Work instructions:
Output exactly the first line of the listing and each line after it, through the line that contains "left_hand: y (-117"; add nothing else.

Input data:

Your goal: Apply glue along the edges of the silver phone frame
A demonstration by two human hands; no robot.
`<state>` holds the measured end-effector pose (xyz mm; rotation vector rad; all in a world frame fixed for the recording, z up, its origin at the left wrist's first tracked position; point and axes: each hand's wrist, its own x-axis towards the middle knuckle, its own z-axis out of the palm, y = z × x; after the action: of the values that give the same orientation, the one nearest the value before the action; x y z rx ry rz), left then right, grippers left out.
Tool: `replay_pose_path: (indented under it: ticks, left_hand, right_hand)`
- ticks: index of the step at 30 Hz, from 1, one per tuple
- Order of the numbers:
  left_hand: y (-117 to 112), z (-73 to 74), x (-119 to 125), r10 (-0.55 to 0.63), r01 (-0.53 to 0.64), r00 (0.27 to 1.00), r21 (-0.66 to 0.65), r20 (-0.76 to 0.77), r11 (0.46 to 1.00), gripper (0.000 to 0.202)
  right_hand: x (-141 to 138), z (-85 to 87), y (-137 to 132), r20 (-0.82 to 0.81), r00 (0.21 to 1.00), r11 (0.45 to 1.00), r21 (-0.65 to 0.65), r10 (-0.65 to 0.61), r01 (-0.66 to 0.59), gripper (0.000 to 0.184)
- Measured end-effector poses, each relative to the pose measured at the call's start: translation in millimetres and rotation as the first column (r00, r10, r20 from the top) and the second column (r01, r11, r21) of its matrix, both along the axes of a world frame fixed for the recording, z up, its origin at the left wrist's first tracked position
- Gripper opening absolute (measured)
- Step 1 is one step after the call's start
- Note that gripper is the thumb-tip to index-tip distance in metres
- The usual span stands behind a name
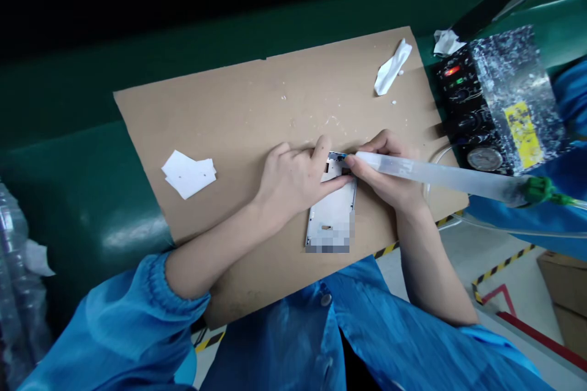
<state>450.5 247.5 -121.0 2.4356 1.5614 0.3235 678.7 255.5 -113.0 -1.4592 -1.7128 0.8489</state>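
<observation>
A flat silver phone frame [332, 214] lies on a brown cardboard sheet in front of me, its lower end blurred out. My left hand [293, 180] grips its upper left part, thumb stretched across the face and index finger along the top. At the upper right corner, my right hand [385, 171] is closed round the front of a translucent glue syringe [440, 174]. The barrel slants off to the right and ends in a green cap [539, 190] with a hose. Fingers hide the syringe's tip, so contact with the frame cannot be seen.
Folded white paper [190, 174] lies left on the cardboard [220, 110], a crumpled white tissue [393, 67] at upper right. A smeared dispenser box [509, 98] with a gauge stands on the green bench [92, 165]. Clear plastic wrap [21, 281] is at far left.
</observation>
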Motion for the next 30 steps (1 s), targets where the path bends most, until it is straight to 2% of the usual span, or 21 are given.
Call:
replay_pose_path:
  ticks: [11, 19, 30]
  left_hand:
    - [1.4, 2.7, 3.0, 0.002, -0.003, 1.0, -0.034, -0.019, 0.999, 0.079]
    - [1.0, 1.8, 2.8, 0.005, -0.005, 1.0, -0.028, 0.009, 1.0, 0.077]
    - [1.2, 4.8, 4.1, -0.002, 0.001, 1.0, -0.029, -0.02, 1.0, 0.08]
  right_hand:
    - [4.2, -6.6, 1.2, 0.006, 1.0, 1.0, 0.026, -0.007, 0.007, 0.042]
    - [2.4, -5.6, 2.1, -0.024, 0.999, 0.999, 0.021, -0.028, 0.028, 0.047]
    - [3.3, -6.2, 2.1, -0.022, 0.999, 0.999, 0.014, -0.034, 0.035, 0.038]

Final answer:
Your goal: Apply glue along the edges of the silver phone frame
A demonstration by two human hands; no robot.
`<state>` holds the measured end-effector pose (xyz mm; rotation vector rad; all in a world frame fixed for the recording, z up, its origin at the left wrist's first tracked position; point and axes: each hand's wrist, its own x-axis towards the middle knuckle, its own z-axis out of the palm, y = z × x; after the action: of the values that give the same orientation, the one nearest the value before the action; x y z rx ry rz), left then right, grippers left out.
Tool: `replay_pose_path: (indented under it: ticks, left_hand, right_hand)`
- ticks: index of the step at 30 Hz, from 1, one per tuple
- Order of the numbers:
  left_hand: y (-117 to 112), z (-73 to 74), x (-119 to 125), r10 (-0.55 to 0.63), r01 (-0.53 to 0.64), r00 (0.27 to 1.00), r21 (-0.66 to 0.65), r20 (-0.76 to 0.77), r11 (0.46 to 1.00), gripper (0.000 to 0.202)

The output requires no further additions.